» Work to be completed: The lines from the start of the data through the line containing "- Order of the" are to be reproduced exactly, both ends included.

» Input data:
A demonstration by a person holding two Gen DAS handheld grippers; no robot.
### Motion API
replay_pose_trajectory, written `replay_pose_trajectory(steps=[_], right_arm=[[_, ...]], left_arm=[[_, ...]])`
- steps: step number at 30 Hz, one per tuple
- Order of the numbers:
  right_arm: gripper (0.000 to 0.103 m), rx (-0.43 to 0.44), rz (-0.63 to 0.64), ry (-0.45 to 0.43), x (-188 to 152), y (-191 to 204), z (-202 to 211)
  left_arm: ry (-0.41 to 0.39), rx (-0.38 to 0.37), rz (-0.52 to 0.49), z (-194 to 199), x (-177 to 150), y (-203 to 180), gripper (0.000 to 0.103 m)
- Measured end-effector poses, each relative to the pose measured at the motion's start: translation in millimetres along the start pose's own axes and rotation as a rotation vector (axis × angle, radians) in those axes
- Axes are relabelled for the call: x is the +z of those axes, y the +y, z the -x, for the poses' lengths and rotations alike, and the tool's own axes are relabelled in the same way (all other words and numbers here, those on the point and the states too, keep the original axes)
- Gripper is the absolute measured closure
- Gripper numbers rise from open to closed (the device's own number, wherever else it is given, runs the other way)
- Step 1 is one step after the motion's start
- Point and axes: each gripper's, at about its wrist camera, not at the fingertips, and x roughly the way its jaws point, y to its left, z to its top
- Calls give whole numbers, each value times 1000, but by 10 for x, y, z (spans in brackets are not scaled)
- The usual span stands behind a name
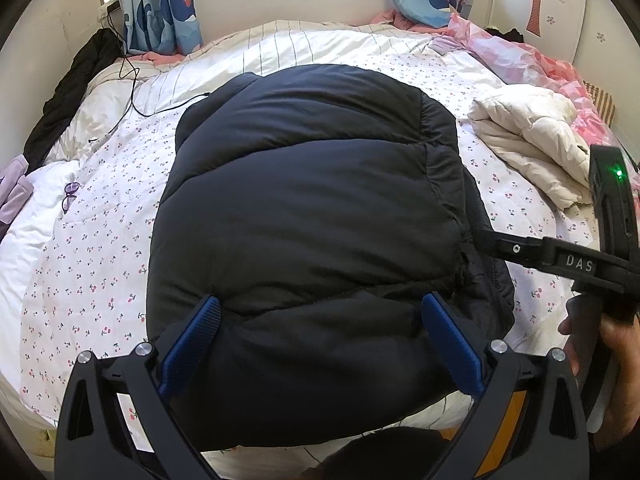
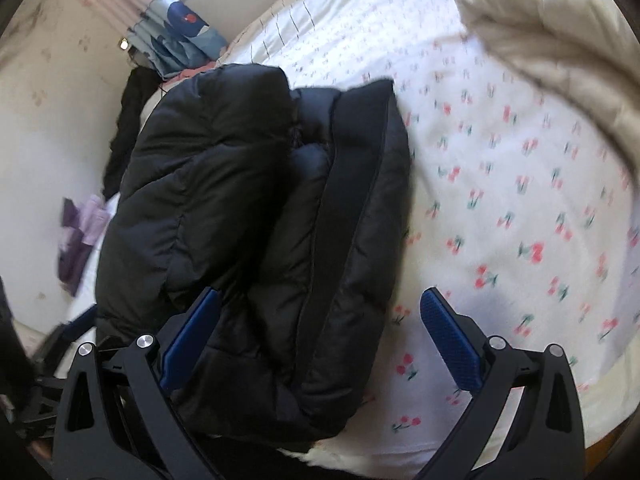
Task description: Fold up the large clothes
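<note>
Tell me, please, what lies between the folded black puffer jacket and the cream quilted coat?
Only bare cherry-print bedsheet separates black puffer jacket from cream quilted coat, seen in the left wrist view.

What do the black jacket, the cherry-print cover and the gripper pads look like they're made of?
Black jacket: likely a smooth synthetic shell over puffy fill, going by the faint sheen and stitched, bulging quilt channels.
Cherry-print cover: matte woven fabric, probably cotton or a blend; soft wrinkles, no gloss.
Left gripper pads: blue, finely textured, rubber or plastic by the look; frame is matte black, apparently plastic.

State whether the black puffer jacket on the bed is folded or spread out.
Folded: the black puffer jacket lies as a compact bundle of stacked layers on the cherry-print sheet.
</note>
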Motion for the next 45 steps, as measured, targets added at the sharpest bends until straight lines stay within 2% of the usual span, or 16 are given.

» Answer space:
A demonstration by a person holding two Gen DAS handheld grippers; no robot.
### Motion API
replay_pose_trajectory, written `replay_pose_trajectory(steps=[_], right_arm=[[_, ...]], left_arm=[[_, ...]])`
- steps: step number at 30 Hz, one per tuple
- Order of the numbers:

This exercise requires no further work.